The innovation stage for tech companies

posted by Jeff | Friday, December 1, 2017, 11:12 PM | comments: 0

One of the things I've tried to do in various jobs is keep stakeholders and other people around a business in the loop on how the software development effort is going. Sometimes this involves just summarizing major accomplishments and velocity in a sprint, sometimes it means more widely distributed, generalized information. At my current job, I do a monthly update to the whole company, and share the accomplishments of the development team and the themes around the work we're doing.

Last month I reviewed the last year in my update, because I just crossed my first work anniversary. This month I was thinking a lot about where we were headed, and it got me to thinking about a major innovation phase. When I really stopped to think about it and look for innovation as a pattern, I realized that it's one of the few generalized phases that young technology companies often go through.
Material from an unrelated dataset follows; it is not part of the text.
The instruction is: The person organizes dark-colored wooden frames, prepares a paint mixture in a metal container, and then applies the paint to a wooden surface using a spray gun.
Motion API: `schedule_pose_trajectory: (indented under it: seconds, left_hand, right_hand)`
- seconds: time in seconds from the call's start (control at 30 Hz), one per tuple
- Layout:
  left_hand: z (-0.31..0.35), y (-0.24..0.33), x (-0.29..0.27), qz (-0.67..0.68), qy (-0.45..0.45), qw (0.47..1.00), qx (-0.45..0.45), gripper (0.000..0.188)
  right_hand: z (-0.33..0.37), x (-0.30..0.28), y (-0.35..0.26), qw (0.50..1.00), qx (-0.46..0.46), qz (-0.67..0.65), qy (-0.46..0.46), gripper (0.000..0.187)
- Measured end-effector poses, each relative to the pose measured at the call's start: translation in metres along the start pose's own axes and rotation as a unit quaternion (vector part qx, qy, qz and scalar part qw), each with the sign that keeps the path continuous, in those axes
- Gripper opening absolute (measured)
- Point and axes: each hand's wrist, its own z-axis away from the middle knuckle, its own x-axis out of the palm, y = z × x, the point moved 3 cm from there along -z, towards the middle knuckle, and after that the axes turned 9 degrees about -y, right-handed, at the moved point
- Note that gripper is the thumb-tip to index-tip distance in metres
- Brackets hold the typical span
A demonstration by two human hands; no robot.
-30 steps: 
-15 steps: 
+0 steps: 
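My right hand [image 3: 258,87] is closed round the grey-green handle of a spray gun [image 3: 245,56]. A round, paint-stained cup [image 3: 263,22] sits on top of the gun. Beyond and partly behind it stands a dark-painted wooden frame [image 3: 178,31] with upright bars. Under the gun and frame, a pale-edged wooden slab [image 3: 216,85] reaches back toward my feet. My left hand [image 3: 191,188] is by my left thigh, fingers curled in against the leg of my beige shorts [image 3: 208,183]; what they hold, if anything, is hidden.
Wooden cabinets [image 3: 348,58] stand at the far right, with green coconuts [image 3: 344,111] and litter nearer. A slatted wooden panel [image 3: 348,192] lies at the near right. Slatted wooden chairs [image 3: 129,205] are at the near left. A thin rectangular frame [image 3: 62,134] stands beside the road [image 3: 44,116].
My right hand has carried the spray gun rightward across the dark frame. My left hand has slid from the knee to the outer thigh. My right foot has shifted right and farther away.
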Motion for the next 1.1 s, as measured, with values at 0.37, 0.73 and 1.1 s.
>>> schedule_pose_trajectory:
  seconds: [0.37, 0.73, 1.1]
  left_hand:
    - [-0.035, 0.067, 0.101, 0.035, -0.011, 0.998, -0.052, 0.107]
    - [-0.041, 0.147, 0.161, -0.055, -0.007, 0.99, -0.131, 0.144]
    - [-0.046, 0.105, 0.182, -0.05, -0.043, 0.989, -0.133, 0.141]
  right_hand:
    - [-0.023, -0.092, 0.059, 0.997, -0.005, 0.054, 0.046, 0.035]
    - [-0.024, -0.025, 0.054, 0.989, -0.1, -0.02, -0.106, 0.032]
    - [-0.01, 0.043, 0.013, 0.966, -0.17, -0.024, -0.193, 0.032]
I've seen this go both ways. A lot of companies, or their internal software/IT efforts, are in a continuous battle to just barely stay ahead, and never get around to breaking new ground to serve their customers, internal or external, in a better way. In companies where the effort is just a cost center that supports a bigger business, they can kind of limp along this way, but for pure technology players, it's bound to lead to certain death.

On the other hand, when I worked at Insurance.com, my longest gig on a single product and in a technology company, I joined around the time that the innovation phase was just beginning. (A lack of innovation is not what eventually killed that company... that's another story.) In the years prior to me joining, the had been through the struggles and pain of trying to scale and figure out what the product was supposed to be. In my time there, we were dreaming up all kinds of things and building on a pretty stable platform where we could measure everything. We did nutty things that people take for granted today, like decide what kind of picture on a form resulted in higher sales conversion for specific demographics. I'm not sure that we measured the ROI on those projects, but it was still pretty cool.

The idea that we're headed into this phase is pretty exhilarating. It's what every technologist wants to be a part of, but honestly, we don't get to do it very often. As someone who has always struggled with job satisfaction, it's personally important.